なぜ「帰省の女性」はPCR検査陽性でも高速バスで帰京?保健所の指示を無視、虚偽の申告
東京都の20代の女性が、味覚や嗅覚に異常を感じながら、山梨県の実家に帰省して友人らとバーベキューなどをしたうえ、実家滞在中にPCR検査で陽性反応が出たのに、判明後に高速バスで帰京したと報じられた。
この女性は、5月1日に山梨県内で検査を受けた際、県から検査結果が出るまで実家に待機するとともに公共交通機関の利用を控えるよう要請されていた。にもかかわらず、2日午前9時頃保健所から陽性との報告を受けたときには、「既に都内に帰宅している」と説明した。おまけに、これは虚偽の説明で、実際には、同日午前10時過ぎに富士急ハイランドバス停から新宿行きの高速バスを利用して帰宅したという。

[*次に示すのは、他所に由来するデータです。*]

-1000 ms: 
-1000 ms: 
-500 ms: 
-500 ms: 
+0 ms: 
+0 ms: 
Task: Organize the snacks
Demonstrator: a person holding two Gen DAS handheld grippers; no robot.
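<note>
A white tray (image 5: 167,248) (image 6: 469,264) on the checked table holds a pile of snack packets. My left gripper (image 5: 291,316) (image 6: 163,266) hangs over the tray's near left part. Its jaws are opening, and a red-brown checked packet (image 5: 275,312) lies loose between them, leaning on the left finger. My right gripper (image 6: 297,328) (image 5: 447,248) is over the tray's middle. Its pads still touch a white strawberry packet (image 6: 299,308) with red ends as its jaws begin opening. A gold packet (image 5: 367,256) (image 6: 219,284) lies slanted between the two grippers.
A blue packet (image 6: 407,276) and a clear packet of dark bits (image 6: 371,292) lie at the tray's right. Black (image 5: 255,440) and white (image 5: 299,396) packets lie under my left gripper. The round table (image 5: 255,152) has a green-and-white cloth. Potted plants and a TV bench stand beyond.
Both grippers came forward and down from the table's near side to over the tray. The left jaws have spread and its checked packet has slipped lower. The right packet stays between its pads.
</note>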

一連の報道が事実とすれば、この女性には次の2つの特徴が認められる。
1) 想像力の欠如
2) 屈服することのない意志
まず、新型コロナウイルスを周囲の人にうつし、場合によっては危険にさらしかねないことに想像力が働かないように見える。東京都で暮らしていた4月26日頃から味覚や嗅覚に異常を感じていたようだが、新型コロナウイルスに感染すると味覚障害や嗅覚障害などの症状が出やすいことはたびたび報道されており、自分が感染している可能性は十分考えられたはずだ。にもかかわらず、同月29日に高速バスで帰省し、30日に友人ら4人とバーベキューをするなどしている。
この時点では、まだ感染の可能性があるという段階だった。だが、PCR検査で陽性反応が出たことを知った後、高速バスで帰京したのは、配慮が足りなかったと批判されても仕方がないと思う。これは、自分が他人に感染させるかもしれない危険性に考えが及ばなかったからではないか。
屈服することのない意志は「悪性の自己愛」に由来
もう1つ私が注目するのは、この女性が屈服することのない意志の持ち主であるように見えることである。

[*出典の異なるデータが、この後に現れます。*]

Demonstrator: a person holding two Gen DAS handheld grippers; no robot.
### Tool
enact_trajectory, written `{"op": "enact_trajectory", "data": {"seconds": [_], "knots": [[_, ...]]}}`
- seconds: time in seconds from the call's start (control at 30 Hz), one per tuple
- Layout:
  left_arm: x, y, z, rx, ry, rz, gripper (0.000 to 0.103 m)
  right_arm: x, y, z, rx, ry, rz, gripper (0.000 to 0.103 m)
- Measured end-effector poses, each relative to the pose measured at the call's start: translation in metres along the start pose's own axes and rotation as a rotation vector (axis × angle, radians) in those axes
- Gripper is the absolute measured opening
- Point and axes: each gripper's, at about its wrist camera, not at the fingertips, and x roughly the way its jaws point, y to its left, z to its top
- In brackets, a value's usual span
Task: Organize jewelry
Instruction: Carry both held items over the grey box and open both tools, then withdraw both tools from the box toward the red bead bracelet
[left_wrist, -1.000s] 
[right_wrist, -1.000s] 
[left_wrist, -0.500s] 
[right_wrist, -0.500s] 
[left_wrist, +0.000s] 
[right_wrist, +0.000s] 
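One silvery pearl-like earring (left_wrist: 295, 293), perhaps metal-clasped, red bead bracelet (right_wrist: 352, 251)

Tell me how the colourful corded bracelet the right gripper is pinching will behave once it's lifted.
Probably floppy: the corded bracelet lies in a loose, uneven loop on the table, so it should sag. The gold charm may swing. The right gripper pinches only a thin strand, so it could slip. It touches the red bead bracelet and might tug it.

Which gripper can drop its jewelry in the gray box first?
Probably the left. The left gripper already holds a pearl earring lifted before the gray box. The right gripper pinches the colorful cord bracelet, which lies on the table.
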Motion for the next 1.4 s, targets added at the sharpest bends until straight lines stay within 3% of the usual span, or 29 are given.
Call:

感染防止のために帰省を控えるようにという呼びかけが再三再四なされているにもかかわらず、この女性は実家に帰省した。また、ゴールデンウイーク中も外出自粛が要請されているにもかかわらず、友人ら4人とバーベキューをしたうえ、別の20代の男性と濃厚接触しており、この男性の感染が確認されている。極めつきは、検査を受けた時点で自宅待機と公共交通機関の利用自粛を要請されたにもかかわらず、高速バスで帰京したことだ。
こうした言動を振り返ると、行政機関から何を要請されようが、他人から何と言われようが、自分のやりたいことはやるという強い意志の持ち主であるように見受けられる。

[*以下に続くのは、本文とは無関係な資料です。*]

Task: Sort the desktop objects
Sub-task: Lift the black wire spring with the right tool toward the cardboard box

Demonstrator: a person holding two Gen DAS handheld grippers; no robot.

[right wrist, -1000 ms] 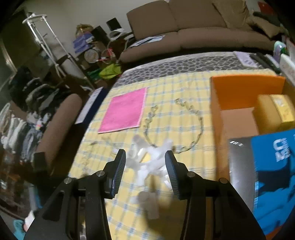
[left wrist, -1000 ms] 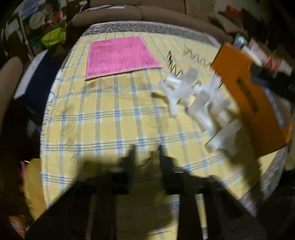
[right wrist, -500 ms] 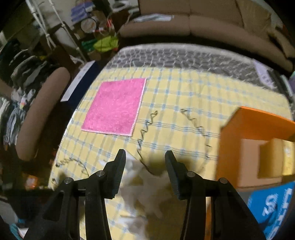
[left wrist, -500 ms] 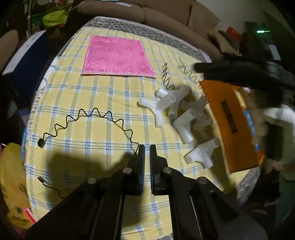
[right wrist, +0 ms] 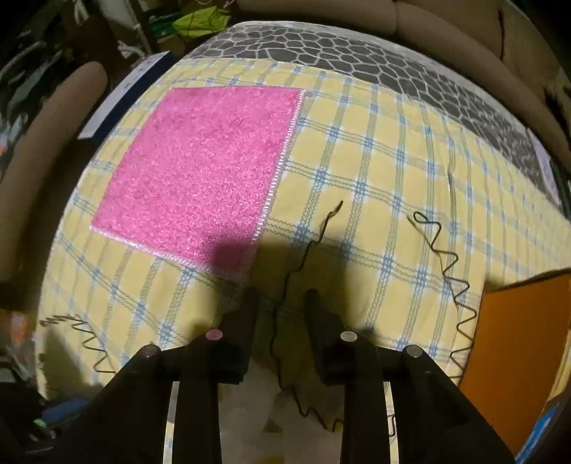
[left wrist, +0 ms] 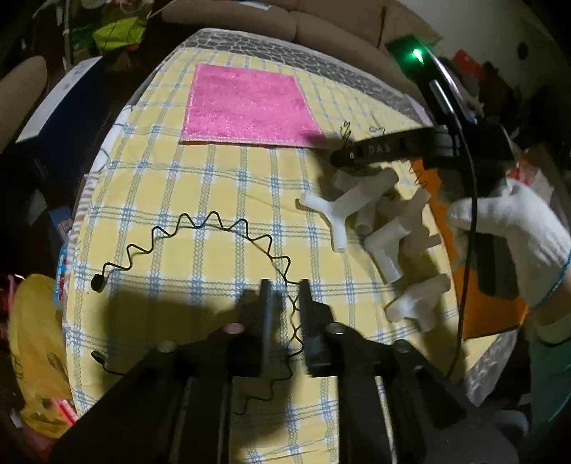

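Note:
A black zigzag wire band [left wrist: 200, 228] lies curved on the yellow checked cloth [left wrist: 214, 178]. My left gripper [left wrist: 284, 289] is open a little, and the band passes between its fingers. Several white three-way pipe connectors [left wrist: 360, 200] lie in a pile to the right. My right gripper [right wrist: 280, 298] is open, low over the cloth, with a second zigzag wire [right wrist: 303, 257] running between its fingers. It also shows in the left wrist view [left wrist: 342, 157], held by a white-gloved hand [left wrist: 517, 228] above the connectors. A third wire [right wrist: 449, 271] lies to the right.
A pink cloth square [left wrist: 246, 107] lies at the far side, seen also in the right wrist view [right wrist: 200, 171]. An orange box [right wrist: 521, 349] stands at the right edge. A sofa [left wrist: 285, 21] is behind the table. Clutter surrounds the table on the left.
My left gripper was shut half a second ago and has opened around the wire band. My right gripper moved forward and down past the connectors toward the wire by the pink cloth.

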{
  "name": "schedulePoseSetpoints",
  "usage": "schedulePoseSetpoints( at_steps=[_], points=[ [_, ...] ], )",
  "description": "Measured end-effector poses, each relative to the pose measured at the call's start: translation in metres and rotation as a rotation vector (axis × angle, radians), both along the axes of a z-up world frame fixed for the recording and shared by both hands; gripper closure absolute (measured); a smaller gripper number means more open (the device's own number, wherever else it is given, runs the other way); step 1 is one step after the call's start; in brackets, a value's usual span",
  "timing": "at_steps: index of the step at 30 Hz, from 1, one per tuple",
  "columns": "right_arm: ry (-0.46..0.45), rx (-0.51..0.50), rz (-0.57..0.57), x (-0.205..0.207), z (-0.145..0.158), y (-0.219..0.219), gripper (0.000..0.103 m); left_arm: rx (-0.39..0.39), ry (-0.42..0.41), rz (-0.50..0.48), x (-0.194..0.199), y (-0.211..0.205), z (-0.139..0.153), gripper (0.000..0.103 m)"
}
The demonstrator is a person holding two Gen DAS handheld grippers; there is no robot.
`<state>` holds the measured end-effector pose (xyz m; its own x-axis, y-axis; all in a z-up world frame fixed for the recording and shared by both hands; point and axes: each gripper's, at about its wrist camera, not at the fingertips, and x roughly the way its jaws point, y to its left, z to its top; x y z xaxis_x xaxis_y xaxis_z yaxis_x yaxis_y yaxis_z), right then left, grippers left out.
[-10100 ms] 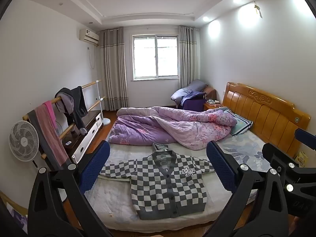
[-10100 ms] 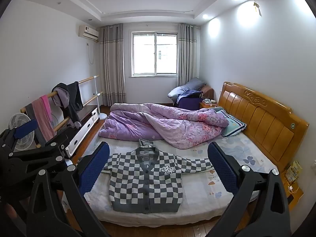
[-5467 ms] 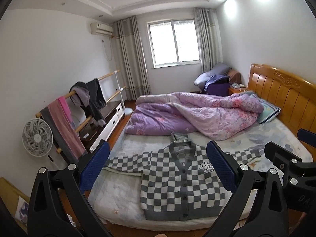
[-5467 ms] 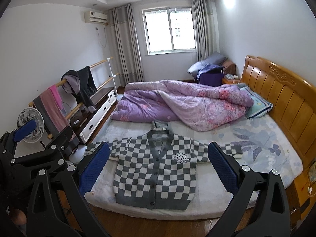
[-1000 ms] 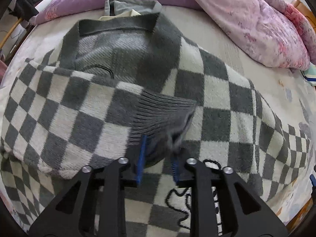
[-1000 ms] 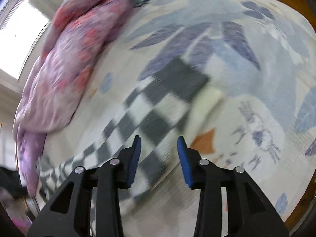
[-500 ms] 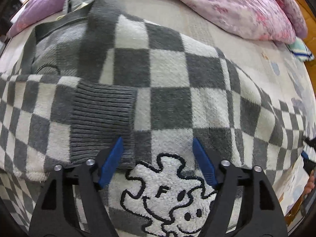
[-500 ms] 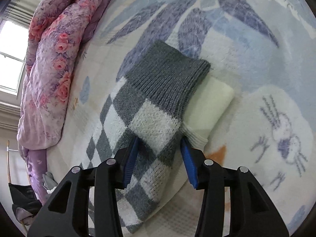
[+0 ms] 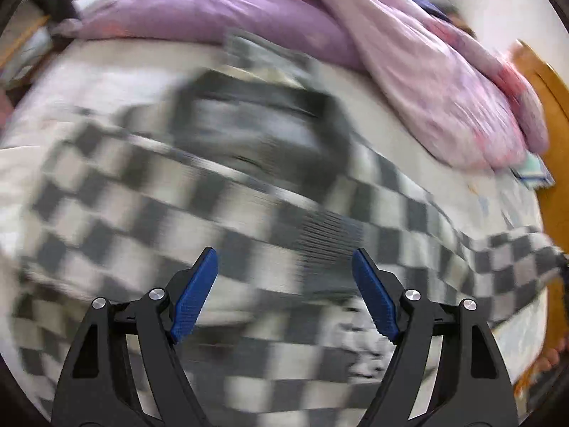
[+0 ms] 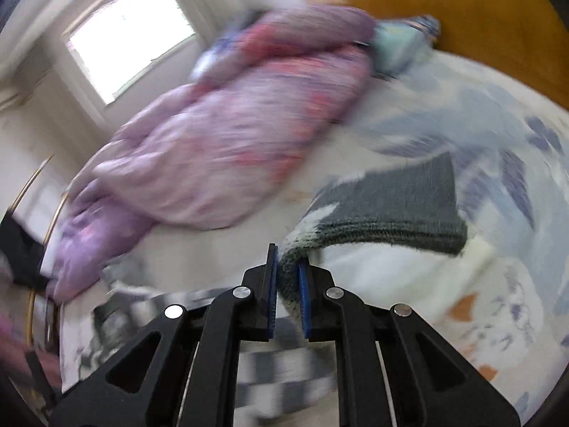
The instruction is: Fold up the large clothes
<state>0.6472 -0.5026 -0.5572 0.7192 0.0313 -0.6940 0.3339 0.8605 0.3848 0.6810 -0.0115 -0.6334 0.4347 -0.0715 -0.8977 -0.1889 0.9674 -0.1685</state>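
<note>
A grey-and-white checked cardigan (image 9: 249, 213) lies spread on the bed, blurred by motion in the left wrist view. One sleeve, with a grey ribbed cuff (image 9: 327, 235), lies folded across its chest. My left gripper (image 9: 284, 291) hangs open above the cardigan, nothing between its blue pads. In the right wrist view the other sleeve (image 10: 387, 210) is lifted off the sheet. My right gripper (image 10: 287, 284) is closing, and its pads pinch the sleeve's edge near the grey cuff.
A bunched purple floral duvet (image 9: 409, 71) lies along the far side of the bed, against a pillow (image 10: 402, 46) and the wooden headboard (image 10: 480, 25). The blue-patterned bedsheet (image 10: 515, 163) is bare to the right. A clothes rail (image 10: 39, 192) stands at the left.
The left gripper let go of the folded sleeve, opened wide and pulled up and back. The right gripper closed on the other sleeve near its cuff and lifted it off the sheet.
</note>
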Motion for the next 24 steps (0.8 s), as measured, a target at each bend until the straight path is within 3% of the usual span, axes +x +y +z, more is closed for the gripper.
schedulePoseSetpoints(
  at_steps=[5,11,16,19,22,24],
  points=[
    [-0.063,-0.022,0.164,0.006,0.03,0.129,0.093,0.061,-0.027,0.111,-0.02,0.095,0.024,0.025],
    [-0.047,0.031,0.317,0.002,0.016,0.296,0.093,0.07,-0.024,0.187,-0.046,0.189,0.036,0.025],
    [0.026,-0.009,0.492,-0.008,-0.027,0.429,0.093,0.083,-0.009,0.203,-0.07,0.241,0.032,0.025],
    [0.081,-0.052,0.551,-0.01,-0.061,0.47,0.089,0.08,0.003,0.226,-0.085,0.267,0.024,0.025],
    [0.215,-0.102,0.62,-0.007,-0.105,0.503,0.075,0.058,0.028,0.246,-0.092,0.279,0.013,0.025],
    [0.291,-0.095,0.677,-0.01,-0.124,0.511,0.073,0.042,0.04,0.252,-0.096,0.283,0.008,0.025]
  ],
)
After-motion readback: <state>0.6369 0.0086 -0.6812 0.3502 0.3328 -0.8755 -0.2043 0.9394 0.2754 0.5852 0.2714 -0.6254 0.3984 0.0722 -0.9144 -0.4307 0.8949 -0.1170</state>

意志が強いのはいいことと思われるかもしれない。だが、「過ぎたるは及ばざるがごとし」という言葉通り、異常ともいえるほど強い意志の持ち主は、他人に迷惑をかけることが少なくない。
このように異常に意志が強い理由について、アメリカの精神科医、M・スコット・ペックは「自分の罪悪感と自分の意志とが衝突したときには、敗退するのは罪悪感であり、勝ちを占めるのが自分の意志である」と述べている。ペックによれば、こうした傾向は「悪性の自己愛」の持ち主に認められることが多いという(『平気でうそをつく人たち―虚偽と邪悪の心理学』)。
この女性が「悪性の自己愛」の持ち主かどうかはわからない。ただ、この女性だけでなく、実家で暮らす親族も同じ虚偽申告を保健所にしたということなので、「平気でうそをつく人たち」なのではないかと疑わずにはいられない。
もちろん、これは個人的な推測の域を出ない。ただ、ペックによれば、「平気でうそをつく人たち」は、一見「どんな町にも住んでいる、ごく普通の人」なので、この女性がその1人である可能性も否定できない。
また、自分自身の罪深さに目を向けようとせず、「罪悪感や自責の念に耐えることを絶対的に拒否する」のも、しばしば認められる特徴である。だから、自分の非を認めず、保健所に「1日の夜に県内で女性を見かけた」と情報提供した知人を「余計なことをして……」と責める可能性もあるのではないかと危惧せずにはいられない。